Nesrin Hanım, bu konuda hemfikir olduğumuz ve bazı şeyleri söylemenin yeri olduğu için yazmak istedim buraya. Öncelikle bir kitap üzerinden örnek verdiğiniz için birkaç isim yazdığınızın elbette anlaşılır olması lazım. Bu iletiyi bir başkası yazsaydı eminim ki orada yer alan isimlerden biri de siz olurdunuz.
Bazı söylediklerimiz sürekli yanlış anlaşılıyor. Ben kendi adıma insanların kitapla ilgili görüşlerini yazarken, özgür bırakılmaları görüşündeyim. Ahlaksız ifadeler olmadığı sürece kişi beğendiğini de beğenmediğini de ifade edebilmeli. Sanırım görüşlerimizi yazdığımız seçeneğin adının ''inceleme'' olmasından kaynaklı bazen çok zıt ve neredeyse düşman görüşler ortaya çıkabiliyor. İnceleme demek bana biraz daha edebiyat eğitimi almış, bu konuda kitaplar okumuş ve tabiri caizse yutmuş insanların işi gibi geliyor.

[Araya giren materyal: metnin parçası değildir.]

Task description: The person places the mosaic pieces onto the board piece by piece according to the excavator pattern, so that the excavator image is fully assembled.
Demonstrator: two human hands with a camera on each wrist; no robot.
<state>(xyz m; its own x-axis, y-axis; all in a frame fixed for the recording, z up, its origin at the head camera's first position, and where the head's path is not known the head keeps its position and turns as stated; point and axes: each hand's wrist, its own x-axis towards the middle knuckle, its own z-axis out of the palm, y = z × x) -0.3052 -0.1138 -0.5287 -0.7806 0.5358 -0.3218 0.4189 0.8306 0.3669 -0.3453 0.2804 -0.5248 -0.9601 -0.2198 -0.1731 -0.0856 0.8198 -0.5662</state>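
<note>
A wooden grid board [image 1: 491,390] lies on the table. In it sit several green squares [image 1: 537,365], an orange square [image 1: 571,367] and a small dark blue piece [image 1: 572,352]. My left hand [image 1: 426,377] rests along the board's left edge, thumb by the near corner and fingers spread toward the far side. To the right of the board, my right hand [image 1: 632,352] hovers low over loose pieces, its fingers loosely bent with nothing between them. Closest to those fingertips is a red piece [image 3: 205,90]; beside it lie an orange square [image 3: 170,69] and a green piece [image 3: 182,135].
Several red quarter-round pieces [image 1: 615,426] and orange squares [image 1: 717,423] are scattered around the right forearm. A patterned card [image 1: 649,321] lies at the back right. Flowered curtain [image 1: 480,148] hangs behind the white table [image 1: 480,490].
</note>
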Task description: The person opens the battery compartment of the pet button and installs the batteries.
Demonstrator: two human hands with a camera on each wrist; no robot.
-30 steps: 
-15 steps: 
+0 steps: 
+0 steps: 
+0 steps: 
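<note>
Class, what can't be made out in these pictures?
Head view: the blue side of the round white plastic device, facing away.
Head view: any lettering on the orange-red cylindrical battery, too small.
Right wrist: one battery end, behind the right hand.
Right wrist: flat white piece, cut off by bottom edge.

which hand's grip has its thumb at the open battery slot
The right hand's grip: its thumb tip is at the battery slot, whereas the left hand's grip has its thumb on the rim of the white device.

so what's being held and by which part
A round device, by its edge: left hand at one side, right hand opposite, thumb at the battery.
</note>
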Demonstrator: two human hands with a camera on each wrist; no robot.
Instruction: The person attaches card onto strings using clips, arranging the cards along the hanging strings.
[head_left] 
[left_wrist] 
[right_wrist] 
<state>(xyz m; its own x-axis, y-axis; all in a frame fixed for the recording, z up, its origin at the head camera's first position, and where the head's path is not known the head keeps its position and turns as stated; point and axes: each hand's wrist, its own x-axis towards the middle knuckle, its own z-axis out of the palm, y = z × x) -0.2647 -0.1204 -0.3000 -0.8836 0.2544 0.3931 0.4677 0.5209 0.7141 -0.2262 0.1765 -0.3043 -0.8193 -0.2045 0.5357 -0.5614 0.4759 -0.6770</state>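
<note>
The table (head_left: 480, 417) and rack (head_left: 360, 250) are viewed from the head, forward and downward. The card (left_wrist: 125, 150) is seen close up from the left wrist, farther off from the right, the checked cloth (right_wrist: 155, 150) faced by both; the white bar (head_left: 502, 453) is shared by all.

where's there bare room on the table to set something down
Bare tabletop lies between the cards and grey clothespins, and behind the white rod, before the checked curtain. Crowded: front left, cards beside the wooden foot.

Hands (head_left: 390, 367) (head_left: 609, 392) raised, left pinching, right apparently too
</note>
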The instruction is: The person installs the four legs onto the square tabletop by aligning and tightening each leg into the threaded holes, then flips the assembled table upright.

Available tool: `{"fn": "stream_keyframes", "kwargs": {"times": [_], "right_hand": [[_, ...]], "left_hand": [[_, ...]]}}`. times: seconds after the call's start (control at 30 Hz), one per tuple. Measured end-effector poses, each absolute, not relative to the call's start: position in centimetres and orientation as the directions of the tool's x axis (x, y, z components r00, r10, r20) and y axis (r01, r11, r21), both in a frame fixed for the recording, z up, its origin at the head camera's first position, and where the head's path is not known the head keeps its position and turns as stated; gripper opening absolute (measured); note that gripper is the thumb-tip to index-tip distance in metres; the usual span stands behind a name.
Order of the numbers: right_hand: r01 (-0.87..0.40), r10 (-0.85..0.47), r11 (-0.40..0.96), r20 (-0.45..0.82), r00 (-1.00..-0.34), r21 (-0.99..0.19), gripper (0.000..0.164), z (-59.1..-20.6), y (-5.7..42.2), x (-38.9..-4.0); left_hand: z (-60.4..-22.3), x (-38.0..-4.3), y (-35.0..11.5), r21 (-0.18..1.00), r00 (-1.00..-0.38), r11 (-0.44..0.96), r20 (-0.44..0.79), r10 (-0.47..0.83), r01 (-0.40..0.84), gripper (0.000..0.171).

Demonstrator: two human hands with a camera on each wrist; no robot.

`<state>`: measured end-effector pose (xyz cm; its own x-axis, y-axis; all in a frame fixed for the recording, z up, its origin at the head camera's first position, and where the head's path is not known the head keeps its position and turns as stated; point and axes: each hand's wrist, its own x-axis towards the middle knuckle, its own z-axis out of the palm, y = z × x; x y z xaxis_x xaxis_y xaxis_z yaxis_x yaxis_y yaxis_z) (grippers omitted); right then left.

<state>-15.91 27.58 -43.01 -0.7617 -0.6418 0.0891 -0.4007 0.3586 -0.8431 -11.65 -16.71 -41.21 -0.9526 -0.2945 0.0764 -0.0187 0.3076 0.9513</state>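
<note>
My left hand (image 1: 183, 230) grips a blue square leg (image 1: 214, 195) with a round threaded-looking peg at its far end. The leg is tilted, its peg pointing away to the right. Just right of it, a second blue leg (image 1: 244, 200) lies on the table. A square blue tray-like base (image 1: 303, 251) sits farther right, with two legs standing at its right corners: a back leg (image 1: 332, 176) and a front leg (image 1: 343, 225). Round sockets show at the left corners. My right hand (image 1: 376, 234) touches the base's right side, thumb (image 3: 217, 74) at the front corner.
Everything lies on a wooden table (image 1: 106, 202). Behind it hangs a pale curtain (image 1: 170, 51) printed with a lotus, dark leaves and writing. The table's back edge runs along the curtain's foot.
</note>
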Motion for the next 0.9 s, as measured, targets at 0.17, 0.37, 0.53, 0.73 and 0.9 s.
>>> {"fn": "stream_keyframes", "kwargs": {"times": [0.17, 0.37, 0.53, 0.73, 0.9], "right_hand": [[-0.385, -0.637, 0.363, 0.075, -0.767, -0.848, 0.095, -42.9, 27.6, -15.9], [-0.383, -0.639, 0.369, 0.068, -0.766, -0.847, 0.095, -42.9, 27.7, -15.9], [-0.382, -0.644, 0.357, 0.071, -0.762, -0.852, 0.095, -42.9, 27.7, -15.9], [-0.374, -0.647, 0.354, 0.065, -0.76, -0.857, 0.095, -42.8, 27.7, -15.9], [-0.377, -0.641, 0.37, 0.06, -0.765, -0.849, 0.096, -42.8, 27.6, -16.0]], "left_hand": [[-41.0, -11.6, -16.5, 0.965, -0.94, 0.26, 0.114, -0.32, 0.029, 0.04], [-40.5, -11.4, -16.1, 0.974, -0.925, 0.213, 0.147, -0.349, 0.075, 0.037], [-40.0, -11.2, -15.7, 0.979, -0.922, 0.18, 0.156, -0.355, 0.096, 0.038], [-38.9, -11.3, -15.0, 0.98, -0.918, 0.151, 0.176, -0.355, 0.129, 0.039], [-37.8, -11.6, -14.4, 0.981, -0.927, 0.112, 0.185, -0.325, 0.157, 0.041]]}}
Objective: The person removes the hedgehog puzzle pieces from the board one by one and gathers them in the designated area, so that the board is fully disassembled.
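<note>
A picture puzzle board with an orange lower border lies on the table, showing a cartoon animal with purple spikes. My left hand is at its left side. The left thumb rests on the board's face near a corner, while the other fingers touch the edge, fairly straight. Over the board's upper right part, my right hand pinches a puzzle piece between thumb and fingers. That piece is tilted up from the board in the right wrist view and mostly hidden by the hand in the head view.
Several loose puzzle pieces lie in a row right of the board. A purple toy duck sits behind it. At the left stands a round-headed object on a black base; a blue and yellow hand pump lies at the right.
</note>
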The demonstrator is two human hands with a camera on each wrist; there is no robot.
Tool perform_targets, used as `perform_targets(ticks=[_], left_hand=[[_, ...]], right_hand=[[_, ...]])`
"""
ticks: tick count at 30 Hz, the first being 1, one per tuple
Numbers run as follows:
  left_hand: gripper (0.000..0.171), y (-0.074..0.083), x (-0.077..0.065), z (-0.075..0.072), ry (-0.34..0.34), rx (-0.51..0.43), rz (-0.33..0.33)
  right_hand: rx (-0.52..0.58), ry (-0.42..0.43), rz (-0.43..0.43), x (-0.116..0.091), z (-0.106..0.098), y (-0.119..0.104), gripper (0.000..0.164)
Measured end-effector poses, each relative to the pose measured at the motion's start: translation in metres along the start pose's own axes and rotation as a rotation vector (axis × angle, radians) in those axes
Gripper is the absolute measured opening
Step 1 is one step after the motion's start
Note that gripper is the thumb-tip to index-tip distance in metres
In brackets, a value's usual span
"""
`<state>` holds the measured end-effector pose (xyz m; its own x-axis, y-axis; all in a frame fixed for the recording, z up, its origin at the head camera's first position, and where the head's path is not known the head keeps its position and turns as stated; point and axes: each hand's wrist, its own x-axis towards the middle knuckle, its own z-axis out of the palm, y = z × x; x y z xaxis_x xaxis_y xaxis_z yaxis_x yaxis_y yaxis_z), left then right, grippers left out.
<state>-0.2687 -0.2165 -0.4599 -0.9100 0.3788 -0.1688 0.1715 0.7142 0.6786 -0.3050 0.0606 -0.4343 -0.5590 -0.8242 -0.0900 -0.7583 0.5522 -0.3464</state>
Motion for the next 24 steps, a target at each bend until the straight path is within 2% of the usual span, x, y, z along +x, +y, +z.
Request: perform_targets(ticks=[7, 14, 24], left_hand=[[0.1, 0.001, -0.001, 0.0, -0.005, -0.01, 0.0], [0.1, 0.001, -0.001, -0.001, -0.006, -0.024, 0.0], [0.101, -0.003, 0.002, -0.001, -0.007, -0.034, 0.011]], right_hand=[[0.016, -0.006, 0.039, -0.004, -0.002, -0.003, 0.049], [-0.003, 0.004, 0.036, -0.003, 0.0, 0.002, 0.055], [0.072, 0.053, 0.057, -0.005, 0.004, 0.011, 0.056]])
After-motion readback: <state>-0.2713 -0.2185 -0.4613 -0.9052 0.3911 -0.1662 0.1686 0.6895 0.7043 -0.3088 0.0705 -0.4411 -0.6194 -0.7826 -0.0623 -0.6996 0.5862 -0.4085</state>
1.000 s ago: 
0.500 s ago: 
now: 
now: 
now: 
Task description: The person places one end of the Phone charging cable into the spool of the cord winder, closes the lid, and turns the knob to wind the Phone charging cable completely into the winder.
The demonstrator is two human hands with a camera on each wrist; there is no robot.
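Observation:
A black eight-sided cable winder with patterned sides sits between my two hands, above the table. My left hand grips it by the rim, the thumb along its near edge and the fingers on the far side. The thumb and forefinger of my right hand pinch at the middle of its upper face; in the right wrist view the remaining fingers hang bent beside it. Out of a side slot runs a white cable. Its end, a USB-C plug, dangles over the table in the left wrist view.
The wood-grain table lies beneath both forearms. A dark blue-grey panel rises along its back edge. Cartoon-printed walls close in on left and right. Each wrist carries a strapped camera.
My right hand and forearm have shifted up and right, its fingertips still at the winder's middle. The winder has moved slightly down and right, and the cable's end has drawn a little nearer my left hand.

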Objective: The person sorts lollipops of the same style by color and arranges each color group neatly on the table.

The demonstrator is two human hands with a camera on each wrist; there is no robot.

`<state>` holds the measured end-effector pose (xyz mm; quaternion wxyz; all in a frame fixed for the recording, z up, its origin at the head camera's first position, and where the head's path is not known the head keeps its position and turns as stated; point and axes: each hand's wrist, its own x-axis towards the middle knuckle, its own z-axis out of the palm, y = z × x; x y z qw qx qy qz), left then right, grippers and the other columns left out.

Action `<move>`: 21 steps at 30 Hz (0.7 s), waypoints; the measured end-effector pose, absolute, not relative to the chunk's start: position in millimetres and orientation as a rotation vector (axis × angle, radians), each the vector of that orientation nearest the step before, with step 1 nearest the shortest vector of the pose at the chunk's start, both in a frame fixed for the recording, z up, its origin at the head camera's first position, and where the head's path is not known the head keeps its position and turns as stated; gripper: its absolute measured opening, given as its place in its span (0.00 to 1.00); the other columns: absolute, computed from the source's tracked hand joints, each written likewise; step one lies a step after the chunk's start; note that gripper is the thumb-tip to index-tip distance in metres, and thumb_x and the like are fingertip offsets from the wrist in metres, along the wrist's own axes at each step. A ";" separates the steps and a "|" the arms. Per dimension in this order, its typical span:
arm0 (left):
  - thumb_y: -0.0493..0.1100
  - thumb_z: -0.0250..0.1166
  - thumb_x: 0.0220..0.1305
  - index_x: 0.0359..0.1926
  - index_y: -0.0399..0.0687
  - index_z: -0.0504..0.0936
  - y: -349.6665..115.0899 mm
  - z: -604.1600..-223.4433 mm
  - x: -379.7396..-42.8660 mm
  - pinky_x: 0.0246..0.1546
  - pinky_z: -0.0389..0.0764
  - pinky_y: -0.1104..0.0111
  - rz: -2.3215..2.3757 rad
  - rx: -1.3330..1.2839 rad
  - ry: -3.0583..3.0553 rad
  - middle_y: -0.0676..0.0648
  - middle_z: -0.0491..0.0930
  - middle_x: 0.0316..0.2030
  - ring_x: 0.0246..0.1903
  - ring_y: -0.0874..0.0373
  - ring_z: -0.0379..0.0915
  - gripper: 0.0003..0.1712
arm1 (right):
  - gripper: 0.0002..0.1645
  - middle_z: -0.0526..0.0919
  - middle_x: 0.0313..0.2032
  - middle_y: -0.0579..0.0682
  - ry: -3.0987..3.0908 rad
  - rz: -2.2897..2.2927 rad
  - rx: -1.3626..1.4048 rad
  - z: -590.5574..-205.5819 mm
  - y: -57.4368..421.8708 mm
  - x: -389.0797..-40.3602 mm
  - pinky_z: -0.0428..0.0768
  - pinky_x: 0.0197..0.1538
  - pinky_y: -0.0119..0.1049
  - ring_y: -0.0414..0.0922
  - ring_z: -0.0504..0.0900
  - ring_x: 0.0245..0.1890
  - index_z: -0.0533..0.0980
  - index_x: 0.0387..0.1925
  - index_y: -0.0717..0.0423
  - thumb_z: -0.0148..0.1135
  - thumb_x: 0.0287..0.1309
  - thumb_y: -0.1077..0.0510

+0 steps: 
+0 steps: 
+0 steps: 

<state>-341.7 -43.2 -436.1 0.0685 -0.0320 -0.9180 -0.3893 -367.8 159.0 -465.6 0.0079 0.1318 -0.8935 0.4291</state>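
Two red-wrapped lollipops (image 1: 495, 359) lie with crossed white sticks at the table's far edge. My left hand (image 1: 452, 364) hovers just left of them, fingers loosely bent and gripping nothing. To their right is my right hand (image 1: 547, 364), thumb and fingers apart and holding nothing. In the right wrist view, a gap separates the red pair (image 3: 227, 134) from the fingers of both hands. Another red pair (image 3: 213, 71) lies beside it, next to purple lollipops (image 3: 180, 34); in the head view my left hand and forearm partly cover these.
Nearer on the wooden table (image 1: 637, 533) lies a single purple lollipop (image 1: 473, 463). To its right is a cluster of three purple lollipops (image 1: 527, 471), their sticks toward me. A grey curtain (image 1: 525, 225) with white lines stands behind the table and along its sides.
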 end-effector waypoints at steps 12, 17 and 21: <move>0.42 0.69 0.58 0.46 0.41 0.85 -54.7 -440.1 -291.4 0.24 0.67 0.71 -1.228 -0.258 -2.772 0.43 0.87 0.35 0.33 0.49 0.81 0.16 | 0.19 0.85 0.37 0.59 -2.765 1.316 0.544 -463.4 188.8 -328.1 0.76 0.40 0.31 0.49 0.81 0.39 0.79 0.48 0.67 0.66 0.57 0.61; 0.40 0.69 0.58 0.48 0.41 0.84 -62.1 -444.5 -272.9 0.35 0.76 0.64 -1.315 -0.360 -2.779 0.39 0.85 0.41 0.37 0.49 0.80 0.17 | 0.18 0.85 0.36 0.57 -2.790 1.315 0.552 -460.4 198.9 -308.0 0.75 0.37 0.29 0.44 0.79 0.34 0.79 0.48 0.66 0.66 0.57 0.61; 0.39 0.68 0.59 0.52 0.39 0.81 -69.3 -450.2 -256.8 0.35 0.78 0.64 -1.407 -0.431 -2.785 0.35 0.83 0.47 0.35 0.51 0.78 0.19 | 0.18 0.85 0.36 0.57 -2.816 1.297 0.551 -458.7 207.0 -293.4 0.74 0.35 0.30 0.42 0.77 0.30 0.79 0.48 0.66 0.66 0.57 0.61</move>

Elbette eğitim almasa da yaptığı okumalar ve araştırmalar sonrasında bir insan ''inceleme'' yapabilir. Bizler burada birer okuruz, şu sitede tam olarak bir edebiyat eleştirmeni olan taş çatlasa 5 kişi vardır. Onlara da hepimiz saygı duyuyoruz zaten, iyi ki de buraya kaydolup, yazılarını okuyabiliyoruz. Bu bizlere de yol gösterici oluyor.
Ben takip ettiğim insanlarda o ''emek verilmiş'' incelemeleri arıyorum. Bunları yazan insanların, iletişimi daha iyi sağlamak için var olan kurallara uyması gerektiğini düşünüyorum. Fakat birkaç cümle ile görüşlerini ifade eden, yahut hayatından bir şeyler anlatan, yahut hikayeleştiren, yahut sadece duygularını anlatan insanları asla basit ya da kötü görmüyorum. Çünkü bu dünyanın daha küçük bir örneği olan bu sitede de her türlü zevke, özelliğe sahip insan var. Kızdıklarımı da yazmak istiyorum lakin yeri burası değil.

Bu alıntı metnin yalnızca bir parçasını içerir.